- DIRECTIONS FOR THIS TASK:
Leaving the images aside, transcribe all the data below exactly.

DATA SEGMENT Block Start

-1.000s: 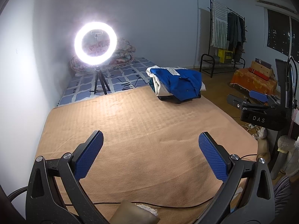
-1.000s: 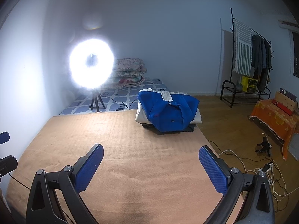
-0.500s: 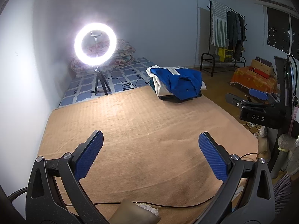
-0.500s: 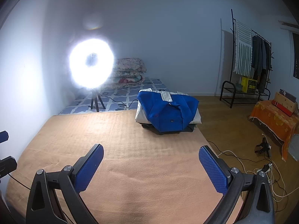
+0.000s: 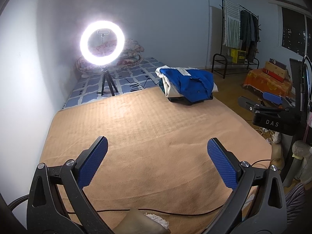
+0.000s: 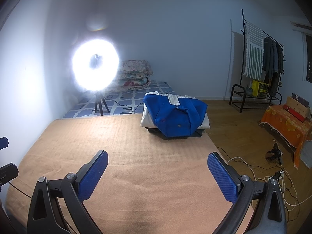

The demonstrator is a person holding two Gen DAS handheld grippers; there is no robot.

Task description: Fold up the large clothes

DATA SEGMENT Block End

- EXERCISE RESULT:
-1.000s: 
-1.000s: 
-0.500s: 
-0.500s: 
+0.000s: 
+0.000s: 

The demonstrator is a person holding two Gen DAS handheld grippers; there is no robot.

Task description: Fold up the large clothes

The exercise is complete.